Sans ambages, l’article assume : « si les donateurs ultra-riches semblent avoir été paralysés pendant une grande partie de l’année, c’est parce qu’ils l’ont été » ! Dans les mois qui ont suivi l’élection de Donald Trump, alors que les annonces de la nouvelle administration s’enchainaient à un rythme vertigineux, les giga-donateurs américains ont en effet commencé par considérer qu’il était urgent de mettre leur philanthropie en pause pour comprendre le contexte et reparamétrer leurs soutiens. À qui donner quand les soutiens publics s’effondrent ? Quand les causes sont attaquées les unes après les autres (financièrement, voire politiquement) ? Quand tous les besoins deviennent prioritaires ? Des questions que les philanthropes français pourraient bien se poser un jour…

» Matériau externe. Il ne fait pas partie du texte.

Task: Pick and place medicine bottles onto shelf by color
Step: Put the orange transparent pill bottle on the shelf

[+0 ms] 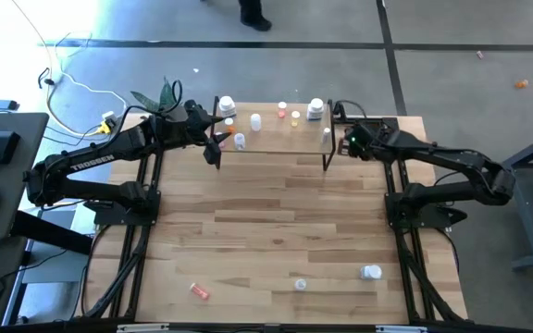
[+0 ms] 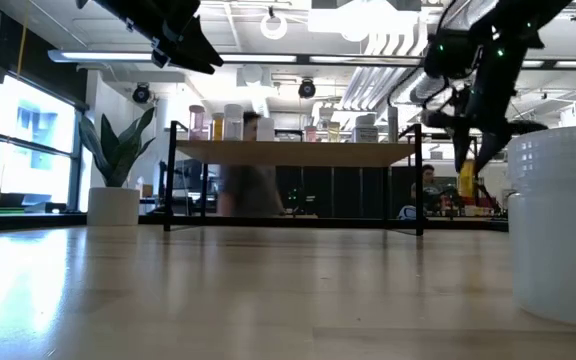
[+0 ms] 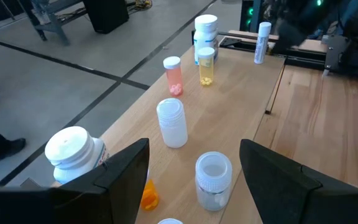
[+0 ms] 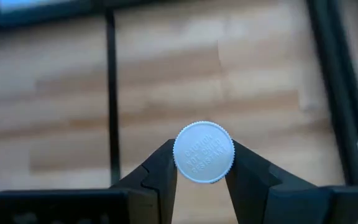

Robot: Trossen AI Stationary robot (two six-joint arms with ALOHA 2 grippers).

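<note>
High view: shelf (image 1: 276, 139) already carries several bottles; three bottles (image 1: 370, 272) remain on the table (image 1: 266, 231). Left wrist: left gripper (image 3: 194, 174) jaws spread, empty, over shelf. Right wrist: right gripper (image 4: 201, 163) pinching a white-capped bottle (image 4: 203, 152) at the shelf's end.

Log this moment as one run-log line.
left gripper: open, over shelf left end | right gripper: shut on white-capped bottle, at shelf right end | three bottles on table

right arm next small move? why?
Probably lower the bottle to the shelf and release. The right gripper is shut on its white cap, at the shelf's right end. The left gripper is open over the shelf's left end.
</note>
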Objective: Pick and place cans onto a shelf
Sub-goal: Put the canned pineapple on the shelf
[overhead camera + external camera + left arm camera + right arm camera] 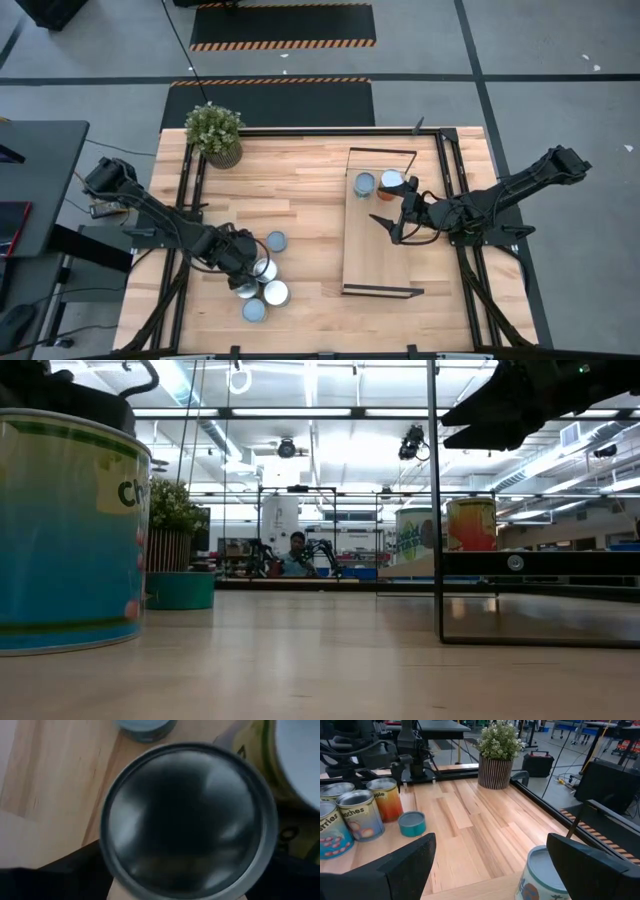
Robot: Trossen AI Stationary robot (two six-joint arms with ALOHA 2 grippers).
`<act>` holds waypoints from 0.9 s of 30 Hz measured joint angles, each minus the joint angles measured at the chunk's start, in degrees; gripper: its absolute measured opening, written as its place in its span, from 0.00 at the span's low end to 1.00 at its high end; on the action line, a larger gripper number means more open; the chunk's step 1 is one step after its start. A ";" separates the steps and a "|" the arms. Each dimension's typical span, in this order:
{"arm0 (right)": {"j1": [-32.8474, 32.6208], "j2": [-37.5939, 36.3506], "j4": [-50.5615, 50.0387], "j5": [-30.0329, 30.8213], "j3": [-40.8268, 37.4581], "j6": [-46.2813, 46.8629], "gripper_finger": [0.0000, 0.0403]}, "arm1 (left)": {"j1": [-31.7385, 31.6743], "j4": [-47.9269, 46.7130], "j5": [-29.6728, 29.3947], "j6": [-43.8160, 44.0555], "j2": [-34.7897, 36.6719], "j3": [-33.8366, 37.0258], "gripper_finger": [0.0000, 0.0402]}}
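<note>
The shelf is seen at table right, two cans already set at its far end. Remaining cans are clustered front-left. The left gripper is held spread directly over one can, nothing gripped. Fingers should be lowered evenly either side before closing, neighbours not nudged. The right gripper is parked agape above the shelf.

A potted plant was set at the far left corner of the wooden table; its ribbed pot was seen in the right wrist view. Striped floor mats were laid beyond the table. A seated person was seen in the room behind.
</note>
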State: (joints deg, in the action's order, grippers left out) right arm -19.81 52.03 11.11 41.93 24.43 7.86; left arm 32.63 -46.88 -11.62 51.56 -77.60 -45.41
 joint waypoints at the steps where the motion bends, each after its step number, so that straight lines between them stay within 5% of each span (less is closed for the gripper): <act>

Mais après la phase d’hébétude, souligne une conseillère en philanthropie, « nous constatons une recrudescence des discussions sur l’augmentation des dons et une réévaluation des budgets. » Avec des dilemmes difficiles : doit-on soutenir une association ultra-dépendante aux soutiens publics qui a perdu ses budgets, au risque que le don ne suffise pas à la sauver, ou soutenir les associations plus viables ? Pour peser dans la balance, les fundraisers ne doivent pas avoir peur de la transparence, soutient également la conseillère en philanthropie : être clairs sur les besoins et perspectives de l’association, ne pas redouter de demander un grand don pour continuer à fonctionner… Un conseil qui s’applique à ses philanthropes loyaux, mais aussi à des prospects !

Car dans le re-paramétrage de leur philanthropie, les très grands donateurs peuvent se tourner vers des causes qu’ils n’avaient jamais soutenues, vers des fonds de soutien d’urgence… parfois anonymement, pour éviter les représailles politiques (de l’administration actuelle ou par crainte de celles d’une future administration opposée selon les orientations des donateurs). Selon l’article, près de 10% des donateurs conseillés auraient commencé à faire des dons sans révéler leur identité, peu commun aux USA. Autre tendance à l’œuvre : donner plus, tout de suite, avec moins de restrictions. Les dons non affectés se développent, certains donnant immédiatement l’intégralité d’une dotation initialement pluriannuelle. La question de l’amplification de l’impact du don financier progresse enfin : développement des soutiens techniques ou des alliances de donateurs… L’occasion pour les fundraisers, conseille l’article, de s’appuyer plus que jamais sur leurs soutiens historiques, en logique profonde de partenariat.

L’article de Chronicles of Philanthropy “Ce que les fundraisers devraient savoir de ce que pensent les grands donateurs actuellement » a été rédigé par Maria Di Mento. Elle dirige le rapport Philanthropy 50 qui monitore chaque année les comportements de don des plus grands donateurs américains.